Он глянул на нее в упор, закусил губу: совсем еще девочка, коса, чистый пробор, длинная, как у подростка, шея…
— Что ты еще читала, кроме «Слова»?
— А все! Все, что переведено и опубликовано, — с готовностью сказала она. — Я специально читала, сравнивала… «Задонщина», «Слово о погибели земли Русской», жития, летописи…
— Это хорошо, — похвалил Гудошников. — Хорошо, что сравнивала… Я в молодости тоже начал сравнивать и написал статью. А ее не опубликовали… Ты заметила, что старые песнотворцы Боян и Ходына упоминаются только в «Слове»?
— Заметила, да…
— А помнишь, как начинается «Слово»?
— «Не пристало ли нам, братья, начать старыми словесами печальные повести о походе Игоревом…»

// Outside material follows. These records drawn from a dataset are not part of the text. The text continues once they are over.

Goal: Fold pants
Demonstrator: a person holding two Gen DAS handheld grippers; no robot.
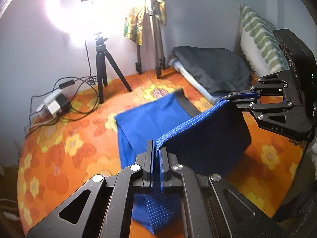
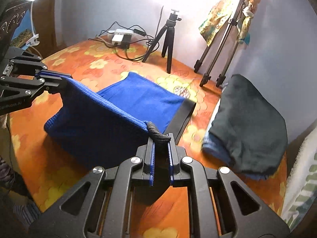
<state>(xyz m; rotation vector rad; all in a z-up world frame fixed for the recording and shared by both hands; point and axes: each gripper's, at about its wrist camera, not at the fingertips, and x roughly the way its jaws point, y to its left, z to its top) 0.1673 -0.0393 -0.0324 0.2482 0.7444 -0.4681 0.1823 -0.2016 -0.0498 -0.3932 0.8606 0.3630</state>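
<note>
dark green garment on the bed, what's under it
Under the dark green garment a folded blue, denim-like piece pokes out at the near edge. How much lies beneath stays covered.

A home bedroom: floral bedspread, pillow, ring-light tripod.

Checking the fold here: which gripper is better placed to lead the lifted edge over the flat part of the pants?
Neither clearly. The left gripper and right gripper both clamp the raised edge of the blue pants, one at each corner, so they should probably travel together.
</note>
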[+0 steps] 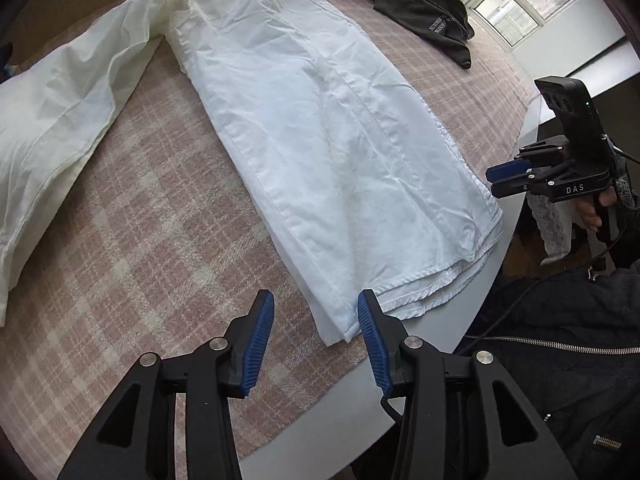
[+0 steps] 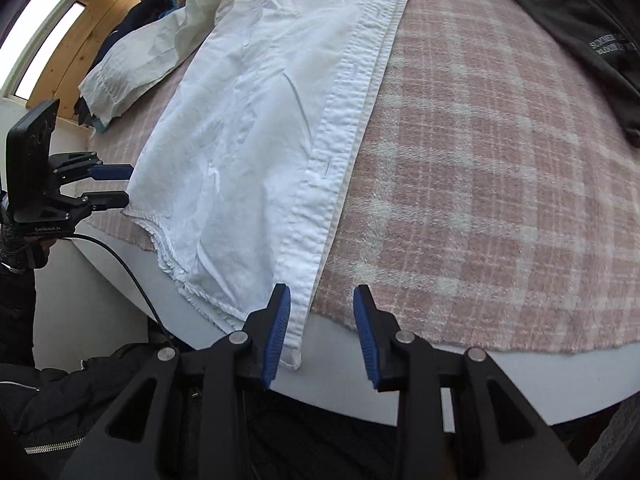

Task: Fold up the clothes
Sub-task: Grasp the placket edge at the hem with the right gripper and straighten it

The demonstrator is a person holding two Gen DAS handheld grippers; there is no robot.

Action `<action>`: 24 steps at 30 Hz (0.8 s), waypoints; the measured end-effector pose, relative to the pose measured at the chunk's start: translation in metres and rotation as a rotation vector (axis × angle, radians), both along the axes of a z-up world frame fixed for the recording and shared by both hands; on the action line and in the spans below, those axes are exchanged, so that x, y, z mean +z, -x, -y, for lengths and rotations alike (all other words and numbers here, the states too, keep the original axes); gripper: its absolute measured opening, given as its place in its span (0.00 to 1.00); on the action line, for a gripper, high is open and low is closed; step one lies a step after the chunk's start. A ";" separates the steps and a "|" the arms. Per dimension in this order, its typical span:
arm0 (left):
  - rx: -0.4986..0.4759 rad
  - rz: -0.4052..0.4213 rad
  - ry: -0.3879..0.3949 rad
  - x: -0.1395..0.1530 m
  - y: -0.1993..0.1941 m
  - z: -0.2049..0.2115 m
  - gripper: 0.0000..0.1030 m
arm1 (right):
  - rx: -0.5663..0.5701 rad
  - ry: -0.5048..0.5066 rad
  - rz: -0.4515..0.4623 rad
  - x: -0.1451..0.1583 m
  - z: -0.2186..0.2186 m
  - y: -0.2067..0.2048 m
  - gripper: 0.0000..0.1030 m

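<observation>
Two grippers hover with jaws apart, gripping nothing. The left gripper (image 1: 316, 300) hangs over the near corner of the white shirt (image 1: 320, 140), which lies folded lengthwise on a pink plaid blanket (image 1: 140, 220) with one sleeve (image 1: 68, 92) spread aside. The right gripper (image 2: 320, 292) sits at the shirt's buttoned edge. A black garment (image 1: 420, 4) lies beyond.

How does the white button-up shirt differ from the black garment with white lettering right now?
The white button-up shirt lies spread lengthwise across the middle of the pink checked blanket; the black garment with white lettering sits bunched near the far edge. The shirt's hem is near both open grippers; the black one is not. Both rest on the blanket.
</observation>
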State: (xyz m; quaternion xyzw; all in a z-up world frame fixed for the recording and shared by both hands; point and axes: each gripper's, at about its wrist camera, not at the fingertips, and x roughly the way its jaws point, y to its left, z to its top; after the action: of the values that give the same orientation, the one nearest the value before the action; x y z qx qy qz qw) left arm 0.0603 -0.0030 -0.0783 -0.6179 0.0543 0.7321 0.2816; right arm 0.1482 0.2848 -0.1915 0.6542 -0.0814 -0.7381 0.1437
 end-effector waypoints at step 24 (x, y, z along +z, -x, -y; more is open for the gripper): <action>-0.604 -0.107 0.129 -0.012 -0.045 -0.063 0.42 | -0.244 0.043 -0.031 0.001 0.013 -0.011 0.09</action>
State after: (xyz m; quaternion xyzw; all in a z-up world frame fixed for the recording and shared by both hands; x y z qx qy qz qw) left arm 0.1052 0.0597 -0.0903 -0.5508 0.2964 0.6420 0.4434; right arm 0.1594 0.2714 -0.1904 0.6247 -0.1737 -0.7582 0.0680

— Стой! Хватит! — Гудошников пристукнул кулаком. — Старыми словесами… Старыми! Если автор предлагает начать повесть старыми словесами, значит, были и новые, так?
— Да, по логике так.
— Ну вот, отсюда и надо плясать, от этой печки… В то время еще существовала литературная традиция, эти старые словеса. И манера своя была, и стиль, и образы… Автор «Слова» был продолжателем этих традиций, приверженцем их. Потому он и Бояна вспоминает с первых строк и о старых словесах упоминает. Он был не одинок, он только отъединил свое произведение от других, сам, умышленно. И будто бы вызов бросил новым словесам. Он отделил «Слово» в самом его начале, чтобы не путали его с новой традицией… Потому оно до сих пор и выделяется среди всех остальных! Потому мы сейчас и удивляемся и не можем его в один ряд со всеми поставить. А его и не нужно ставить. — Гудошников, забыв о чае, достал из мешочка траву и стал мять ее в руках. Пестрая труха медленно осыпалась на пол. — «Слово» — оно как последний солнечный луч перед закатом: посветило и ушло за горизонт. Его нужно рассматривать отдельно, и слышать надо отзвук дохристианской литературы! Это же целая эпоха! Эпоха!.. А мы от чего меряем древнерусскую литературу? А иногда и культуру вообще? Да от христианства же! — Он рассыпал остатки трав, отряхнул руки. — Давай чай пить!